An old colleague asked me to recommend him for a job in my company. I'm hesitant because when we worked at the same company, he didn't have the best reputation. He constantly missed deadlines, never took accountability, and did the bare minimum to not get fired.

He told me that he wants to apply for a Director role in company and the duties are the same as his current job. Actually, he is a Manager at his current job and his responsibilities are very different. It also requires at least 10 years of experience in the field, which he only has 5. On top of that, he has no experience in dealing with clients, which is exactly what this Director job needs.

How do I tell him I don't think he's qualified?

  • 2
    In the title he's a friend, in the question, he's a colleague - which is it? If you conider him a friend, how much of a friend? How often do you communciate, when did you last socialize?
    – Mawg
    Commented Jun 8, 2017 at 12:51

7 Answers 7


First off, I would try to talk my friend out of it with things like

  • They're looking specifically for someone with 10 years, and you've only got 5
  • They're really interested in someone who has a lot of experience working with clients, and I thought you didn't work with clients at all
  • They are very focused on meeting tight deadlines, and you'd be held accountable for all missed deadlines

Even if I fail talking him/her out of it, I've at least given him/her the impression that they are not exactly what the company is looking for.

Second, I'd tell my friend up front that I will be honest if asked about him/her. I'd definitely promote my friend's good points, however I would probably be asked questions related to some of their shortcomings as well (such as experience at client interactions, working under pressure, meeting deadlines, etc), and I would be honest with the company about them.

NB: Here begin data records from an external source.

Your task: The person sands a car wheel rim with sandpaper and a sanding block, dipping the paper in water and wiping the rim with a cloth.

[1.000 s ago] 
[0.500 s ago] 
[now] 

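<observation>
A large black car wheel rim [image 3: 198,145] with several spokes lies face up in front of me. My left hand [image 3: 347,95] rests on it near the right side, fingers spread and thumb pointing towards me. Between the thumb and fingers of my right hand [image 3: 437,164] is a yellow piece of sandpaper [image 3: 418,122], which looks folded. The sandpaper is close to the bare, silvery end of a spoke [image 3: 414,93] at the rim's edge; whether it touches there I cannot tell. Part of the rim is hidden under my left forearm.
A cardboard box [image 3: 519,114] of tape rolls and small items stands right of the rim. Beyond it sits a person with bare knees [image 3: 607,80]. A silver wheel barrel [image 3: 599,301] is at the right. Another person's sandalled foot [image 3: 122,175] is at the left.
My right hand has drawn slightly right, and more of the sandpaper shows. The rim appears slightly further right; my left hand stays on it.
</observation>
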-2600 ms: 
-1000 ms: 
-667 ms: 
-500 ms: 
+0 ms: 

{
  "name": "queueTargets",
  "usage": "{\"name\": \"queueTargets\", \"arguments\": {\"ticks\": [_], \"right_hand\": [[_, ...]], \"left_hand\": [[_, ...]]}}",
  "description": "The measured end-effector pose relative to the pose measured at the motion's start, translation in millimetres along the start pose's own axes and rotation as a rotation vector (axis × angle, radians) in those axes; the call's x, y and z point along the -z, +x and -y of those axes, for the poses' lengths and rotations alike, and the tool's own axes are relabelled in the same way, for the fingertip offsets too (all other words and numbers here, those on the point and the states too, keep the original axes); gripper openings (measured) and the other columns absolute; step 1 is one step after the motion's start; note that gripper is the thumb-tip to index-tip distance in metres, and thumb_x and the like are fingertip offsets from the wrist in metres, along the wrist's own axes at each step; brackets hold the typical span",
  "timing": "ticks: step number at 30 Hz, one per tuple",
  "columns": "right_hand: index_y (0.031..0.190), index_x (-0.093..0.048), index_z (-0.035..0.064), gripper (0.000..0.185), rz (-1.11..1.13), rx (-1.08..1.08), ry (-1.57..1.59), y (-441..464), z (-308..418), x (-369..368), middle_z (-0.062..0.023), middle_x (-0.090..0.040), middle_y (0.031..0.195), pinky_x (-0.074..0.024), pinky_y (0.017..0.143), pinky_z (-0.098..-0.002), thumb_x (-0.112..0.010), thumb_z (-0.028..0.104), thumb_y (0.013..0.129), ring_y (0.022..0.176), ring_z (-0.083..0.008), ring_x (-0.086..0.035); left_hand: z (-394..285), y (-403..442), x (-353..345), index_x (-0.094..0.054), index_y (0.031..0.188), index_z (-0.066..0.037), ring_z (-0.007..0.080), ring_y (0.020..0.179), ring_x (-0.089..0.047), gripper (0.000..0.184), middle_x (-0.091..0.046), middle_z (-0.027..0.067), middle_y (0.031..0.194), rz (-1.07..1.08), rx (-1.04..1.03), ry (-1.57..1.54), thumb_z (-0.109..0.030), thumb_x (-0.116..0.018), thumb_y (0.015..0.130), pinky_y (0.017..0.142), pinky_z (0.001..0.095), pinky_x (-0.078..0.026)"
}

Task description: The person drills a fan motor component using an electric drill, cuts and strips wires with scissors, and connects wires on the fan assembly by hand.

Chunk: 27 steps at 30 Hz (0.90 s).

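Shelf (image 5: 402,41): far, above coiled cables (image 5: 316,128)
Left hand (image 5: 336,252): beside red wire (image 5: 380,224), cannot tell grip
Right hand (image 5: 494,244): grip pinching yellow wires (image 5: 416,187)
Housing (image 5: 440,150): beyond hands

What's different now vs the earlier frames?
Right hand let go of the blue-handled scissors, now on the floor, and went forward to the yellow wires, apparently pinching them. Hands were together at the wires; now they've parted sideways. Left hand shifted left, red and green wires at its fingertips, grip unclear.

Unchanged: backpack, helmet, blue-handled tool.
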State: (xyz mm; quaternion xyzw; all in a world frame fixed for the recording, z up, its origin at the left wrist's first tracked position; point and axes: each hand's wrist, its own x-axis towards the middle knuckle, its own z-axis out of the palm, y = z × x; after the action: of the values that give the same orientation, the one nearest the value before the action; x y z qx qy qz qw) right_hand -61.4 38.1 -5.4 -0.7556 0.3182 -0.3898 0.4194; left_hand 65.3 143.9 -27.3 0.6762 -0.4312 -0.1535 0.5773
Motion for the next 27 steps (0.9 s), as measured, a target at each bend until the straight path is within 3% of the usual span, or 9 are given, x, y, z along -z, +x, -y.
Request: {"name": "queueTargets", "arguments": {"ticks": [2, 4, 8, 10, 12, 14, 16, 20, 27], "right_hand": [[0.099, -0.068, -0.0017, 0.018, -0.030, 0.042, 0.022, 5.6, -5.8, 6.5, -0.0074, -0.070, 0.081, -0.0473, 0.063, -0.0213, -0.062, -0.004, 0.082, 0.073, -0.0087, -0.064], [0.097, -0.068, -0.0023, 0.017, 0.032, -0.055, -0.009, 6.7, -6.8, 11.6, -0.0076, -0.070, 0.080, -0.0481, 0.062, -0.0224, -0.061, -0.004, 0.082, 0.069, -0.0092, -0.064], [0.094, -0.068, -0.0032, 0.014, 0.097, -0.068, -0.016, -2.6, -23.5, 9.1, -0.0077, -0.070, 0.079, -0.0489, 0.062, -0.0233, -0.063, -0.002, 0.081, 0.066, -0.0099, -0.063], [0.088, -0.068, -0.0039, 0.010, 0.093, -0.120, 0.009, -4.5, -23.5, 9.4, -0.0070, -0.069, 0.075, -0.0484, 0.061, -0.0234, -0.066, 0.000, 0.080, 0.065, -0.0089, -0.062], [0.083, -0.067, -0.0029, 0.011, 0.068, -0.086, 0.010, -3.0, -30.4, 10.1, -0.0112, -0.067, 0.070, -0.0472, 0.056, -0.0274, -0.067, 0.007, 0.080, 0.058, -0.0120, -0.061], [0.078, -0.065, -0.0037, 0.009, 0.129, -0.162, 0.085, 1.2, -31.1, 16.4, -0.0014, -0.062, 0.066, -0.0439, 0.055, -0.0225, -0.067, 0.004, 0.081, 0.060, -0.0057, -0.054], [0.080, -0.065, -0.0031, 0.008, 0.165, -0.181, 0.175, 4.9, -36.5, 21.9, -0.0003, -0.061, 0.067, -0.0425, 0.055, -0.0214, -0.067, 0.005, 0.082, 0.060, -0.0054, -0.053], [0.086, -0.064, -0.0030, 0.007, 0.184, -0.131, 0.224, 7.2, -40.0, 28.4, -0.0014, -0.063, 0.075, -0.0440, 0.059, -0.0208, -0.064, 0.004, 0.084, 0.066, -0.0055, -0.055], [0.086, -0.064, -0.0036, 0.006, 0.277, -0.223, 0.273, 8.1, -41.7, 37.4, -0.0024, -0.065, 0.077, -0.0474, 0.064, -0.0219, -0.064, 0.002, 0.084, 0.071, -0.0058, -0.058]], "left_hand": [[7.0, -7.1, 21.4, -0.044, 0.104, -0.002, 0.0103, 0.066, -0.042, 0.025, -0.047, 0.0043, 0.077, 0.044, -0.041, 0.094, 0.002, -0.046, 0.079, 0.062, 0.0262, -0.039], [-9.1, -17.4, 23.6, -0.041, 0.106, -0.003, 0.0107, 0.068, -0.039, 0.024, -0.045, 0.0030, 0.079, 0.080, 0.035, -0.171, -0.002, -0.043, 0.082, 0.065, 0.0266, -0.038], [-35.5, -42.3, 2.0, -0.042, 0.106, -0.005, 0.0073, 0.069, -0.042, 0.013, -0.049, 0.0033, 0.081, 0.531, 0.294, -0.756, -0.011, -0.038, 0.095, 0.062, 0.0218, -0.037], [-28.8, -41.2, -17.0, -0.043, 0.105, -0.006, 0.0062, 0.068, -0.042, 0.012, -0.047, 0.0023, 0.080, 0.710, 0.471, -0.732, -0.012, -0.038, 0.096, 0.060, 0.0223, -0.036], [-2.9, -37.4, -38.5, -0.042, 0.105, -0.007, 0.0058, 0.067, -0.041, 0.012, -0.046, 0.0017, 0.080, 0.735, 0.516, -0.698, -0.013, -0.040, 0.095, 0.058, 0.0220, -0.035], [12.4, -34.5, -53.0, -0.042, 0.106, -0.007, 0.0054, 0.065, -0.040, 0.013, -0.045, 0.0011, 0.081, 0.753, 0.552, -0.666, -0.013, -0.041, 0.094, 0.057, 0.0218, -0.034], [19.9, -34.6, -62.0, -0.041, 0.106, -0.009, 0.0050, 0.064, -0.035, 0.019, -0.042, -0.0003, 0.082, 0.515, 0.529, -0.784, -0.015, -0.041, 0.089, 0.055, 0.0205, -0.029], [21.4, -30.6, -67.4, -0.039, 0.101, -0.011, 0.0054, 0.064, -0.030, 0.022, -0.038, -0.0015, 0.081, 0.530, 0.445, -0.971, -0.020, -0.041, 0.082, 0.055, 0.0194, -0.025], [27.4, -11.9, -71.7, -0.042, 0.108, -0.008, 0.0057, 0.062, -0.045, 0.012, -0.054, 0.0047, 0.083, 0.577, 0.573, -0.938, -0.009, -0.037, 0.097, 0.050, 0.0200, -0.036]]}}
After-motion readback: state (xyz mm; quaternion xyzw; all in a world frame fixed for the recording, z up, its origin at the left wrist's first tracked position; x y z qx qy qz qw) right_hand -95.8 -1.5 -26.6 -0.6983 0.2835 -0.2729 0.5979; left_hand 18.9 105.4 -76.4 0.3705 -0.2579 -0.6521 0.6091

With that information in mind, I would encourage my friend to apply if they still wanted to, and it would be up to them if they wanted to let the company know that they know me or not.

If they choose not to mention me, that's fine. The interview and hiring process would be the same as if a stranger applied.

If they did mention me, I'd be honest with the company and be happy knowing that my friend already knows in advance what I'd be telling them (both good and bad).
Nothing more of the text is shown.